• What you need to do: Would you retype the listing word for word, skipping its pictures?

• The data:
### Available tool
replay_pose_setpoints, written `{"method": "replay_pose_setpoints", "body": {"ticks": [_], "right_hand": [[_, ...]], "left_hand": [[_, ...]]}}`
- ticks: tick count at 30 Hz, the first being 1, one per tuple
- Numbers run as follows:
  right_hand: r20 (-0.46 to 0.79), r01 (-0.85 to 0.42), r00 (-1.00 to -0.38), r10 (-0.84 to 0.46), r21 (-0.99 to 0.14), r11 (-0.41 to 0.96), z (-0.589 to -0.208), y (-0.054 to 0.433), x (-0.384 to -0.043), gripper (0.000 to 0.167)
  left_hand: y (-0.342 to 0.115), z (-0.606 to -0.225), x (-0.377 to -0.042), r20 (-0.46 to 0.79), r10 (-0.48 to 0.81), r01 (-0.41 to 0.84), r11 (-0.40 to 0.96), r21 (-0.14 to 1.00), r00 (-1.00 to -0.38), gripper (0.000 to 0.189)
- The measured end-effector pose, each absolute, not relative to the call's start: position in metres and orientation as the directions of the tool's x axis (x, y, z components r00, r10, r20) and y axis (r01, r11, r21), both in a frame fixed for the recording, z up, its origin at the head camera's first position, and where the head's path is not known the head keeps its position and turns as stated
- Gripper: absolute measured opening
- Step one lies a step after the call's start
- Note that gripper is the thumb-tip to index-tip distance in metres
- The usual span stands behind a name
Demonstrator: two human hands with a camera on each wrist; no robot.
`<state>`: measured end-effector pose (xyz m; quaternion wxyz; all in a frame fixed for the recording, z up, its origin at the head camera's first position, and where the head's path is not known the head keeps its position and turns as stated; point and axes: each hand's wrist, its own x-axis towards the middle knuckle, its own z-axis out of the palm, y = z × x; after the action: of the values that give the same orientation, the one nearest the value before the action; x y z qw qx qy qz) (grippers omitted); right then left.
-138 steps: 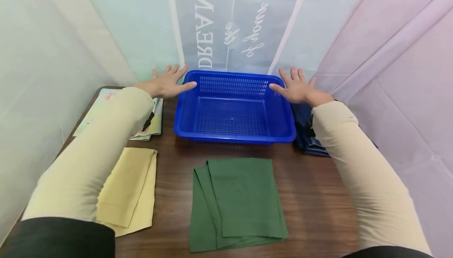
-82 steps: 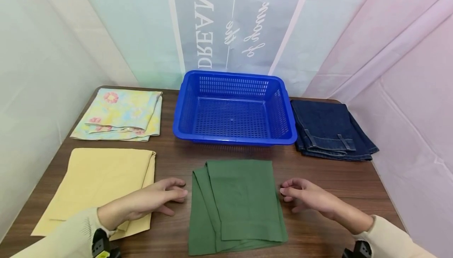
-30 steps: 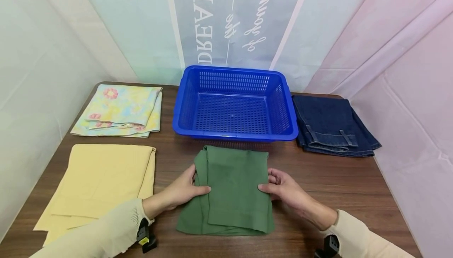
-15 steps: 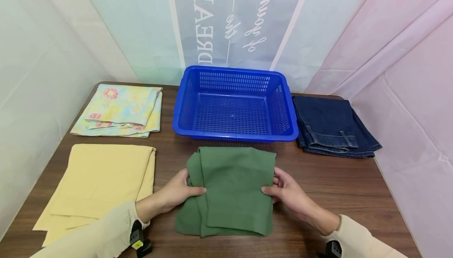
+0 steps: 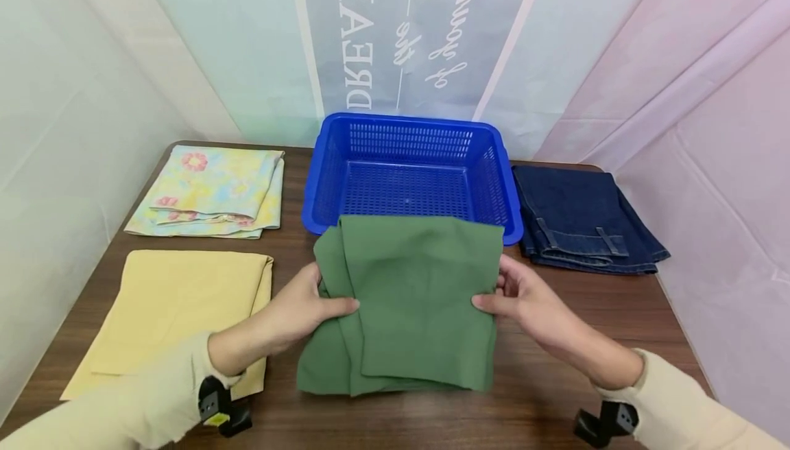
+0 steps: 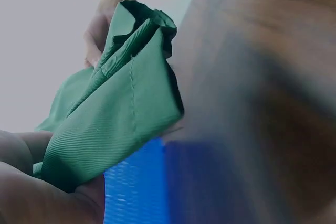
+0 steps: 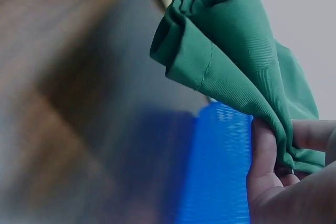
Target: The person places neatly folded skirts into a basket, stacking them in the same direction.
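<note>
A folded green garment [image 5: 426, 299] with a stitched hem is held up above the table, its far edge overlapping the front of the blue plastic basket [image 5: 404, 189] in the head view. My left hand [image 5: 302, 306] grips its left side, thumb on top and fingers underneath. On the right side my right hand [image 5: 524, 302] pinches it the same way. In the left wrist view the green fabric [image 6: 105, 114] hangs in layers off the hand. The right wrist view has thumb and fingers [image 7: 265, 148] squeezing the bunched cloth from both faces.
A folded yellow garment [image 5: 179, 306] lies at left on the wooden table [image 5: 555, 381]. Behind it is a folded floral cloth [image 5: 212, 186]. Folded dark blue jeans [image 5: 574, 213] sit right of the basket. A printed curtain [image 5: 426, 38] closes off the back.
Both hands have come down from beside the basket to the green garment and taken hold of its sides. They have since raised it and moved it forward toward the basket.
</note>
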<state>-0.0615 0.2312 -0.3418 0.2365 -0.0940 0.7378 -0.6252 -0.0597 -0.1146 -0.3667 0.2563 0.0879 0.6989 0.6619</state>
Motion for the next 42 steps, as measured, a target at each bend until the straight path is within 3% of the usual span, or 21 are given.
{"method": "replay_pose_setpoints", "body": {"ticks": [11,21,32,42], "right_hand": [[-0.2,0.052,-0.891,-0.408,-0.937,0.346,-0.276,0.23,-0.12,0.06],[-0.241,0.09,-0.911,-0.334,-0.907,0.41,-0.242,0.22,-0.184,0.058],[-0.269,0.13,-0.935,-0.23,-0.865,0.484,-0.261,0.21,-0.248,0.061],[-0.408,0.222,-0.883,-0.23,-0.797,0.561,-0.293,0.206,-0.269,0.067]], "left_hand": [[-0.106,-0.296,-0.126,-0.266,0.371,-0.192,0.225,0.955,-0.89,0.065],[-0.097,-0.265,-0.199,-0.301,0.336,-0.191,0.322,0.927,-0.893,0.071],[-0.08,-0.275,-0.262,-0.289,0.215,-0.17,0.442,0.881,-0.933,0.064],[-0.076,-0.298,-0.278,-0.444,0.215,-0.32,0.44,0.839,-0.87,0.067]]}}
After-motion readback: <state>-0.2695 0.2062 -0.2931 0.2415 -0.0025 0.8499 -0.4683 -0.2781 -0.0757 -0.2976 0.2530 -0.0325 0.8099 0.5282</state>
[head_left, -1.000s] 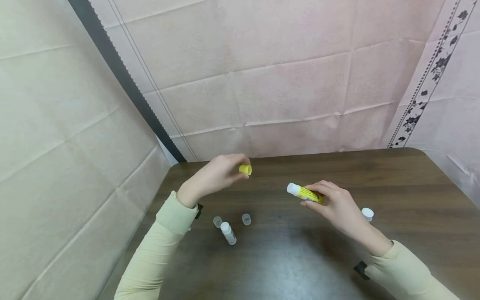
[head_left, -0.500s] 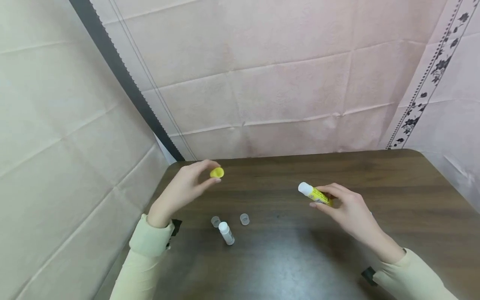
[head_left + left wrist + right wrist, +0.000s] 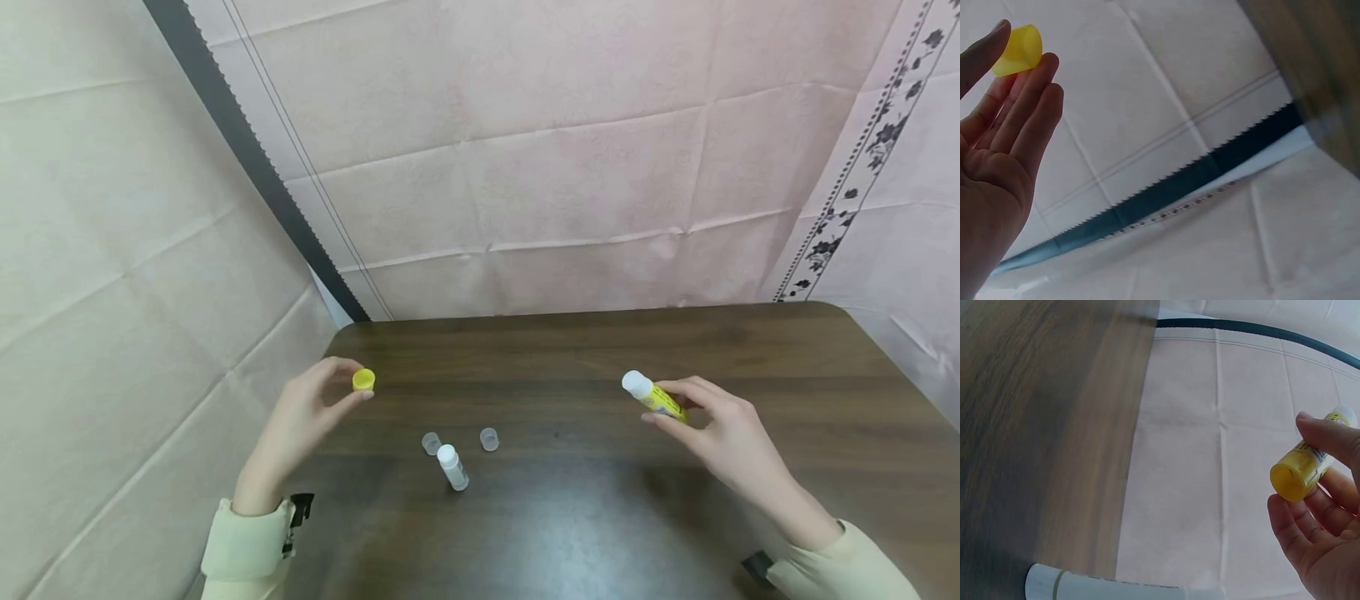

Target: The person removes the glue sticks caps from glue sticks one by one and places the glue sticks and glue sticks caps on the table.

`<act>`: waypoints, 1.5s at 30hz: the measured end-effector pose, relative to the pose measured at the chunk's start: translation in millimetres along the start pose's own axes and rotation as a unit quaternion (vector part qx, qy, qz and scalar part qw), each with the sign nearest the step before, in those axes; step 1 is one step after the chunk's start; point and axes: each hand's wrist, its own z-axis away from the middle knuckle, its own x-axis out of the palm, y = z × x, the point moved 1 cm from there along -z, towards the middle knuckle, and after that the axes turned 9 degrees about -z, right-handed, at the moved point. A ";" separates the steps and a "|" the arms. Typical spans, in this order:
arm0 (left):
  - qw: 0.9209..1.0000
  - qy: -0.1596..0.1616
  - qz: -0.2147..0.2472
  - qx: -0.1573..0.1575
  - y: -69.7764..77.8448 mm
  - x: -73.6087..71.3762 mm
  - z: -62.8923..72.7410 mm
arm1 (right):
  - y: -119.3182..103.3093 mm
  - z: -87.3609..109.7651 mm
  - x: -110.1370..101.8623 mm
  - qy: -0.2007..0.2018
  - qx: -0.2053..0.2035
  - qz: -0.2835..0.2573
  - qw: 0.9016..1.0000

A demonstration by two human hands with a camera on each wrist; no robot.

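Note:
My left hand [image 3: 303,412] pinches a small yellow cap [image 3: 363,380] between thumb and fingertips, above the table's left side. In the left wrist view the cap [image 3: 1021,51] is hollow and slightly see-through. My right hand [image 3: 731,429] holds a yellow glue stick [image 3: 663,402] at a tilt, its white end pointing up and left. From the right wrist view, the glue stick's other end [image 3: 1291,480] is translucent yellow. A white glue stick [image 3: 453,467] stands on the table between the hands, with two small clear caps [image 3: 490,439] [image 3: 431,443] behind it.
The dark wooden table [image 3: 555,517] ends at a light cloth backdrop [image 3: 585,183], with another cloth wall [image 3: 135,350] on the left. A white cylinder [image 3: 1116,587] shows at the bottom of the right wrist view; the right arm hides it from the head view.
My left hand has carried the yellow cap left and down, away from the glue stick. My right hand has shifted right with the glue stick. The things between them stay put.

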 end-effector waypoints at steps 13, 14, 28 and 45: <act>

• Result below:
### Available tool
replay_pose_setpoints, written `{"method": "replay_pose_setpoints", "body": {"ticks": [_], "right_hand": [[_, ...]], "left_hand": [[_, ...]]}}`
- ticks: tick count at 30 Hz, the first being 1, one per tuple
- Numbers run as follows:
  right_hand: r20 (-0.46 to 0.79), r01 (-0.85 to 0.42), r00 (-1.00 to -0.38), r10 (-0.84 to 0.46), r21 (-0.99 to 0.14), r11 (-0.41 to 0.96), z (-0.589 to -0.208), y (-0.054 to 0.433), x (-0.384 to -0.043), gripper (0.000 to 0.167)
  left_hand: y (-0.342 to 0.115), z (-0.606 to -0.225), x (-0.377 to -0.042), r20 (-0.46 to 0.79), r10 (-0.48 to 0.81), r01 (-0.41 to 0.84), r11 (-0.40 to 0.96), r21 (-0.14 to 1.00), r00 (-1.00 to -0.38), gripper (0.000 to 0.189)
- The measured end-effector pose, each absolute, not relative to the call's start: position in metres and orientation as the directions of the tool's x axis (x, y, z components r00, r10, r20) and y axis (r01, r11, r21), both in a frame fixed for the recording, z up, its origin at the head camera's first position, and where the head's path is not known the head keeps its position and turns as stated
- Gripper: absolute measured opening
- Step one lies a step after the call's start
- Note that gripper is the thumb-tip to index-tip distance in metres
- The usual span stands behind a name
Demonstrator: two human hands with a camera on each wrist; no robot.
`<state>`: measured end-effector pose (xyz m; quaternion wxyz; all in a frame fixed for the recording, z up, its origin at the head camera's first position, and where the head's path is not known the head keeps its position and turns as stated; point and axes: each hand's wrist, its own x-axis towards the middle knuckle, its own z-axis out of the palm, y = z × x; after the action: of the values that give the same orientation, the one nearest the value before the action; x y z qw qx qy qz) (grippers omitted); right then left.
-138 steps: 
-82 steps: 
-30 steps: 
-15 steps: 
+0 steps: 
+0 steps: 
+0 steps: 
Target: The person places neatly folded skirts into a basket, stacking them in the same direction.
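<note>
A folded green garment [image 5: 426, 299] with a stitched hem is held up above the table, its far edge overlapping the front of the blue plastic basket [image 5: 404, 189] in the head view. My left hand [image 5: 302, 306] grips its left side, thumb on top and fingers underneath. On the right side my right hand [image 5: 524, 302] pinches it the same way. In the left wrist view the green fabric [image 6: 105, 114] hangs in layers off the hand. The right wrist view has thumb and fingers [image 7: 265, 148] squeezing the bunched cloth from both faces.
A folded yellow garment [image 5: 179, 306] lies at left on the wooden table [image 5: 555, 381]. Behind it is a folded floral cloth [image 5: 212, 186]. Folded dark blue jeans [image 5: 574, 213] sit right of the basket. A printed curtain [image 5: 426, 38] closes off the back.
Both hands have come down from beside the basket to the green garment and taken hold of its sides. They have since raised it and moved it forward toward the basket.
</note>
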<state>-0.0615 0.2312 -0.3418 0.2365 -0.0940 0.7378 -0.6252 -0.0597 -0.1146 -0.3667 0.2563 0.0879 0.6989 0.6619</state>
Motion for the next 42 steps, as measured, a target at each bend until the straight path is within 3% of the usual span, or 21 are given.
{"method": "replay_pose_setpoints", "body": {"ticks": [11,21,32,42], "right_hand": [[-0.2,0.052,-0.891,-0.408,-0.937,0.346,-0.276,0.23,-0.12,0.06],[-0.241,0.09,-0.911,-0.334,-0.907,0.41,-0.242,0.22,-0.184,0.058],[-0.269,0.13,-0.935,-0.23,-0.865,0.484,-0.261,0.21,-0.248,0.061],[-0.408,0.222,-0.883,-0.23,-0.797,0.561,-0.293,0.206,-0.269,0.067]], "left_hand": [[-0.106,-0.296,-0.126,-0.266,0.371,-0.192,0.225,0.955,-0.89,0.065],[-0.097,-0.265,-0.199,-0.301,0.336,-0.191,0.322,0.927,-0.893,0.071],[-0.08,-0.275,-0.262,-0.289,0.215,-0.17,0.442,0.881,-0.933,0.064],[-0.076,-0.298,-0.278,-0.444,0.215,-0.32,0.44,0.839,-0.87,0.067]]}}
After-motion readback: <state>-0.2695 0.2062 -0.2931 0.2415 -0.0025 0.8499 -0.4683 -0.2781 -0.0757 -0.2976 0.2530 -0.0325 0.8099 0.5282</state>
[head_left, -1.000s] 
[head_left, -0.500s] 
[head_left + left wrist + right wrist, +0.000s] 

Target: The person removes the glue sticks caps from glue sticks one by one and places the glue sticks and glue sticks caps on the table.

`<act>`: waypoints, 1.5s at 30hz: the measured end-effector pose, relative to the pose measured at the chunk's start: translation in millimetres along the start pose's own axes and rotation as a unit quaternion (vector part qx, qy, qz and scalar part qw), each with the sign nearest the step before, in those axes; step 1 is one step after the chunk's start; point and axes: each hand's wrist, its own z-axis away from the middle knuckle, its own x-axis out of the palm, y = z × x, the point moved 1 cm from there along -z, towards the middle knuckle, and after that the axes turned 9 degrees about -z, right-handed, at the moved point. A ";" separates the steps and a "|" the arms. Typical spans, in this order:
arm0 (left):
  - qw: 0.9209..1.0000
  - qy: -0.1596..0.1616
  - qz: -0.2147..0.2472
  - qx: -0.1573..0.1575
  - y: -69.7764..77.8448 mm
  - x: -73.6087..71.3762 mm
  - z: -62.8923..72.7410 mm
arm1 (right):
  - y: -119.3182..103.3093 mm
  - z: -87.3609..109.7651 mm
  - x: -110.1370..101.8623 mm
  - qy: -0.2007..0.2018
  - qx: -0.2053..0.2035
  - qz: -0.2835..0.2573
  - qw: 0.9016..1.0000

A demonstration by two human hands with a camera on each wrist; no robot.

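Note:
My left hand [image 3: 303,412] pinches a small yellow cap [image 3: 363,380] between thumb and fingertips, above the table's left side. In the left wrist view the cap [image 3: 1021,51] is hollow and slightly see-through. My right hand [image 3: 731,429] holds a yellow glue stick [image 3: 663,402] at a tilt, its white end pointing up and left. From the right wrist view, the glue stick's other end [image 3: 1291,480] is translucent yellow. A white glue stick [image 3: 453,467] stands on the table between the hands, with two small clear caps [image 3: 490,439] [image 3: 431,443] behind it.
The dark wooden table [image 3: 555,517] ends at a light cloth backdrop [image 3: 585,183], with another cloth wall [image 3: 135,350] on the left. A white cylinder [image 3: 1116,587] shows at the bottom of the right wrist view; the right arm hides it from the head view.
My left hand has carried the yellow cap left and down, away from the glue stick. My right hand has shifted right with the glue stick. The things between them stay put.
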
 end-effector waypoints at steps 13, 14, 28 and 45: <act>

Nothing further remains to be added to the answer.